Sie erweist sich jedoch in der Sache als unbegründet. Nach § 2 Abs. 7 S. 6 BEEG bleiben bei der Bestimmung der
zwölf für die Einkommensermittlung vor der Geburt des Kindes zu Grunde liegenden Kalendermonate solche
Kalendermonate unberücksichtigt, in denen Einkommen aus Erwerbstätigkeit wegen einer schwangerschaftsbedingten
Erkrankung ganz oder teilweise weggefallen ist. Dieser Gesetzeswortlaut verlangt den Nachweis einer Kausalität
zwischen Erkrankung und Einkommensverlust. Der Beklagte hat zutreffend dargestellt, dass es nach einer bereits
erfolgten Kündigung des Arbeitsverhältnisses an dieser Kausalität fehlt. Die Beurteilung einer Kausalität geschieht
mithilfe der Überlegung, ob sich bei einem hypothetischen Verlauf ohne das strittige Tatbestandsmerkmal geänderte
Folgen ergeben hätten. Dies ist nicht der Fall: auch bei fortbestehender Gesundheit hätte die Klägerin Einkommen aus
einem Arbeitsverhältnis nach dessen Kündigung nicht erzielt.

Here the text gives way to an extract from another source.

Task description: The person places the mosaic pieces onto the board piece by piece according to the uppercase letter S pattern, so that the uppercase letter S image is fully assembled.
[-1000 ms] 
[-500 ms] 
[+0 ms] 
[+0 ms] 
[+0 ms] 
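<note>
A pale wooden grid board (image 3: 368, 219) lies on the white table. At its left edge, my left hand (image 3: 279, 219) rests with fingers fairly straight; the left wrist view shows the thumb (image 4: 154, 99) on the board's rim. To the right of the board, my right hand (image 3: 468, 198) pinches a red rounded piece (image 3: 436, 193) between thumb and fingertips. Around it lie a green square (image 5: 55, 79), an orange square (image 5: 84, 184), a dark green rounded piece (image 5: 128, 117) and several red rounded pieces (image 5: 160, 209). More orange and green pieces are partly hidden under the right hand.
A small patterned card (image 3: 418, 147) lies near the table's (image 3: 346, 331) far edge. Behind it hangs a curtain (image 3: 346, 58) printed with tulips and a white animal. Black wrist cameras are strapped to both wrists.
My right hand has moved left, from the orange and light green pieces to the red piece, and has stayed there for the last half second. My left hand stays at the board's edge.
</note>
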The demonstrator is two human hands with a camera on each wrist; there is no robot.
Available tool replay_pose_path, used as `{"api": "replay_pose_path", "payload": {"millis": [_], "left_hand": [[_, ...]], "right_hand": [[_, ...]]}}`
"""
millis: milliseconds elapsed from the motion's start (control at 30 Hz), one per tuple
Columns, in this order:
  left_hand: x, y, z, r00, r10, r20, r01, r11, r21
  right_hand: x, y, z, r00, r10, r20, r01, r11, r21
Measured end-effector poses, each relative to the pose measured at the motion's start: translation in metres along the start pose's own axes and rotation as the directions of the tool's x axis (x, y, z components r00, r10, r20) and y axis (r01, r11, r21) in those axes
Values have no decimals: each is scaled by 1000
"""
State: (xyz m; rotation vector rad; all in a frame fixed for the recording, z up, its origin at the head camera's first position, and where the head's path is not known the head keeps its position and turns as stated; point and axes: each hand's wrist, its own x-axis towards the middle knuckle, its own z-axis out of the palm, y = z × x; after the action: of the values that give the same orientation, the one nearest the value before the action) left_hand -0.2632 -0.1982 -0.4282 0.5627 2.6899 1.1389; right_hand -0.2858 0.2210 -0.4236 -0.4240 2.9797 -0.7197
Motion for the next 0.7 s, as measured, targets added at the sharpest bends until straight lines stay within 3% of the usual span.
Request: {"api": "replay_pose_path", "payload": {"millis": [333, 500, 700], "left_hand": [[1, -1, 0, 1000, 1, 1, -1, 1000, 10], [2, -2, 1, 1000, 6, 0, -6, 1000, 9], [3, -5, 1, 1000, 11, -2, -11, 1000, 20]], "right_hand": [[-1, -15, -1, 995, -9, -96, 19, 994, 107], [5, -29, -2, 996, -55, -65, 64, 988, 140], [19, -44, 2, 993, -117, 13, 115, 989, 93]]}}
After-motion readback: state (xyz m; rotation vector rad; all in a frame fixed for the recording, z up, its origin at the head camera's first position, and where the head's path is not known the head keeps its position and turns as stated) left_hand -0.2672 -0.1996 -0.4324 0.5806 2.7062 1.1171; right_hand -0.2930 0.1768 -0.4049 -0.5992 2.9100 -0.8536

Abwegig ist das gegenüber dem Sozialgericht erhobene Begehren, die seinerzeitige Kündigung des
Arbeitsverhältnisses für nichtig zu erklären. Für dieses Anliegen ist bekannt-lich der Rechtsweg zu den
Arbeitsgerichten gegeben. Keine Gerichtsbarkeit kann außer-halb seiner Zuständigkeit Vertragsverhältnisse oder per
Verwaltungsakt geschaffene Gestaltungen beispielsweise auf den weiten Feldern des Familien-, Arbeits-,
Staatsangehörigkeits-, Steuer- oder Beamtenrechts bewerten oder gar umgestalten.
Die Kostenentscheidung beruht auf § 193 Sozialgerichtsgesetz (SGG).